» DIRECTIONS
Lines from the beginning of the data below through the one containing "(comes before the" are to be printed exactly as they appear.

========================================================================

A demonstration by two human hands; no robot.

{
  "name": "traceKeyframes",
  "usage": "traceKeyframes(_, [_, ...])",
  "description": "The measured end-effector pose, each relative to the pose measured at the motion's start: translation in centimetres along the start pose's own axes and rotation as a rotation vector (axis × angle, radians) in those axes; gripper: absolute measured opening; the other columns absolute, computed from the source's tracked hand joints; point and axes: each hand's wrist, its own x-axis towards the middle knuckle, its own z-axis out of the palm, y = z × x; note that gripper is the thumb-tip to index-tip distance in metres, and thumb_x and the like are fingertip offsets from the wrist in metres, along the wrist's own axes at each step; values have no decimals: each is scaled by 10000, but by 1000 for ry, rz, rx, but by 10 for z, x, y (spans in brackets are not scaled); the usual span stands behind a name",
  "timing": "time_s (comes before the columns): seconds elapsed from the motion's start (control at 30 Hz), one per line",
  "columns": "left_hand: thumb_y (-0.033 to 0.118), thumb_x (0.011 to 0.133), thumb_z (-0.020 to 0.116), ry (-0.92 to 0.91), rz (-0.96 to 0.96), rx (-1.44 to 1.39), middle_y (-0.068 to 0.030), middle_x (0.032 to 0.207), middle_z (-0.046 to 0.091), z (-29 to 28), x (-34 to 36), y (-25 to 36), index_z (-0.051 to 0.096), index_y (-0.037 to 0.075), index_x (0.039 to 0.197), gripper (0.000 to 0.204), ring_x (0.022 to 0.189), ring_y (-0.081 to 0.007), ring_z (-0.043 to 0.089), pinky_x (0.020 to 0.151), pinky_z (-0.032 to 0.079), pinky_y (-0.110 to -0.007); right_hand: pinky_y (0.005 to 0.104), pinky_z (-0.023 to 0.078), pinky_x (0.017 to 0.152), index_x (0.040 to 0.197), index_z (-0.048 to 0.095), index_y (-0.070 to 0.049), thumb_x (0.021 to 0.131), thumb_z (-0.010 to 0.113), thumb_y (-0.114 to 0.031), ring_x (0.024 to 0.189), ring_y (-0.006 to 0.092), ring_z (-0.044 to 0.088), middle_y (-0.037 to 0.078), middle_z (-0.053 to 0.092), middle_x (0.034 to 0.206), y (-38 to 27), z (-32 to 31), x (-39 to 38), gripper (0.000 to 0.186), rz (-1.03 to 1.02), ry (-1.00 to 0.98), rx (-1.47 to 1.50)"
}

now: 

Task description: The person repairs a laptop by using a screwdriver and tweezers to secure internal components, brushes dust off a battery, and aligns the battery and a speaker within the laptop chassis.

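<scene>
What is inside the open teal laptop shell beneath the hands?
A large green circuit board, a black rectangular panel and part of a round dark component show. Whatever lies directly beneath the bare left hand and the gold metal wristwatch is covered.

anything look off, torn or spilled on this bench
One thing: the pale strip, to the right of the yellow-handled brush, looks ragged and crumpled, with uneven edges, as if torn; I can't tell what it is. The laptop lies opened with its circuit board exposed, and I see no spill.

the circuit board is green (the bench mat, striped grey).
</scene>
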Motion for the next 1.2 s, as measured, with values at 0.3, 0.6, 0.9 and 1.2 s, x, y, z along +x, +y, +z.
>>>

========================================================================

» RESULT FOR THIS EXERCISE
A demonstration by two human hands; no robot.

{
  "name": "traceKeyframes",
  "usage": "traceKeyframes(_, [_, ...])",
  "description": "The measured end-effector pose, each relative to the pose measured at the motion's start: translation in centimetres along the start pose's own axes and rotation as a rotation vector (axis × angle, radians) in those axes; gripper: absolute measured opening; the other columns absolute, computed from the source's tracked hand joints; point and axes: each hand's wrist, its own x-axis towards the middle knuckle, its own z-axis out of the palm, y = z × x; note that gripper is the thumb-tip to index-tip distance in metres, and thumb_x and the like are fingertip offsets from the wrist in metres, along the wrist's own axes at each step; values have no decimals: each is scaled by 10000, but by 1000 for ry, rz, rx, but by 10 for z, x, y (spans in brackets are not scaled); the usual span stands behind a name",
  "timing": "time_s (comes before the columns): seconds elapsed from the motion's start (control at 30 Hz), one per line",

The exercise requires no more work.